Python 3.12+ Methods: NS · HMM · OU · LSTM Domain: US Fixed Income Dashboard: Power BI

Author: Liyuan Zhang
Status: Active Research & Development / Portfolio Showcase

To protect my IP, all Jupyter notebooks have been converted to HTML format using the nbconvert --no-input command. This process ensures that only the research outputs and visualizations are shared within the repository, while the underlying source code remains restricted.


Motivation

In April 2026, the author entered a long position in a 1-year US Treasury bill (CUSIP 912797UE5) at $96.439575 — an implied yield of approximately 3.69%. The purchase was straightforward. The analytical question it raised was not:

Standard yield curve models assume factor dynamics are stationary across Fed policy regimes. They are not. The 2022–2023 hiking cycle and the 2026 geopolitical escalation produced structural breaks in how the curve level, slope, and curvature co-move — breaks that a single fitted model cannot capture. What does a regime-aware framework say about where the 1-year rate is going, and was this a good entry point?

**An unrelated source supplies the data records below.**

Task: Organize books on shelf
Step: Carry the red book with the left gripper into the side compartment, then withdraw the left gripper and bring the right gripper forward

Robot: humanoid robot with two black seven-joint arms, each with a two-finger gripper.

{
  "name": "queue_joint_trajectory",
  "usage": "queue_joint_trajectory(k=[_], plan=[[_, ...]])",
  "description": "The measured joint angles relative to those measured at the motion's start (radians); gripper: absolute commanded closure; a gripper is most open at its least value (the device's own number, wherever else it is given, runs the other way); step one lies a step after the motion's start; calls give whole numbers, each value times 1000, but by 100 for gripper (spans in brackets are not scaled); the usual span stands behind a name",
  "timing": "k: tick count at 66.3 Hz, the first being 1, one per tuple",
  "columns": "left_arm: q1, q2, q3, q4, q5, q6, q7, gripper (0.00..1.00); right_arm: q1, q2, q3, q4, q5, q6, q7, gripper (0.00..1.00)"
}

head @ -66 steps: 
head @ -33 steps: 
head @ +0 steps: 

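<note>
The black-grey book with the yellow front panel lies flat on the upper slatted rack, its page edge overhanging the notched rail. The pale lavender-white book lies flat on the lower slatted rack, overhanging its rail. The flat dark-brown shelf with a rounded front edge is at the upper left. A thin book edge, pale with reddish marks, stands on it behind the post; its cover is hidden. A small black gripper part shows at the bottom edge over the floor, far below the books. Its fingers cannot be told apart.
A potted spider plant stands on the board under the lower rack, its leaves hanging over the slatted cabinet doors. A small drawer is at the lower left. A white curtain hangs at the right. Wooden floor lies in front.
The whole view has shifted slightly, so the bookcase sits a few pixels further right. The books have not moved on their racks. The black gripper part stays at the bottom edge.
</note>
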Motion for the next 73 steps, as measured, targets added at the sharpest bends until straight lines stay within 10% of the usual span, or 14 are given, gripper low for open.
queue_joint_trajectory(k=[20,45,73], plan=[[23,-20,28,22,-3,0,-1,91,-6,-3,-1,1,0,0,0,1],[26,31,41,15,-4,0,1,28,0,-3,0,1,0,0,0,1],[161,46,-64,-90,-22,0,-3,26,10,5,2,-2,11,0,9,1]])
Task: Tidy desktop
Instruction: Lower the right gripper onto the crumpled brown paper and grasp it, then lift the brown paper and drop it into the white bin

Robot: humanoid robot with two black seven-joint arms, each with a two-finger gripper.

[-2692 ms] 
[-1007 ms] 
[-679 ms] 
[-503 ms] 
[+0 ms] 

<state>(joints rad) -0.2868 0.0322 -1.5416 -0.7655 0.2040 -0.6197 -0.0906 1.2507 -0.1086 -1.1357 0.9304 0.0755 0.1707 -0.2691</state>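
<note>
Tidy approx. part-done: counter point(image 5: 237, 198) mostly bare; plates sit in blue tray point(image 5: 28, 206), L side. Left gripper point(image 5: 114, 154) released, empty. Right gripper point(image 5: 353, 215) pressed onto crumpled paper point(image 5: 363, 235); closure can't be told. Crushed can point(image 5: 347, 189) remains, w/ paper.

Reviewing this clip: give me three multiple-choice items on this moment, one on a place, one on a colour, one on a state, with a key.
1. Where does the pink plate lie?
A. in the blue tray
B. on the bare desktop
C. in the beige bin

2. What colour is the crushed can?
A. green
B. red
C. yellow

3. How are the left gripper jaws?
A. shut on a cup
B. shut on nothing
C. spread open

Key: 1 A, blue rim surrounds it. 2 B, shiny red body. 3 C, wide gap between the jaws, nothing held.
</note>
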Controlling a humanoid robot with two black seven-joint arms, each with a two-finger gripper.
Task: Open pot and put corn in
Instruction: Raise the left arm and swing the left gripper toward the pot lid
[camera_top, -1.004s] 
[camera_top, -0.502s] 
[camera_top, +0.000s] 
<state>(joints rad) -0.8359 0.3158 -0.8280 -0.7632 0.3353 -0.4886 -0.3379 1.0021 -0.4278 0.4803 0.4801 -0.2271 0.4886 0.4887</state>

ARCM is the answer to that question. It is not an academic exercise. It is an analytical framework built around a real position, updated on demand as the position approaches maturity.


The Problem with Standard Approaches

The dominant fixed income analytical stack — Nelson-Siegel factor extraction followed by OLS or VAR forecasting — has a well-known but rarely quantified failure mode: it estimates a single set of factor dynamics across the full historical sample, implicitly assuming the yield curve behaves the same way whether the Fed is hiking, cutting, or on hold.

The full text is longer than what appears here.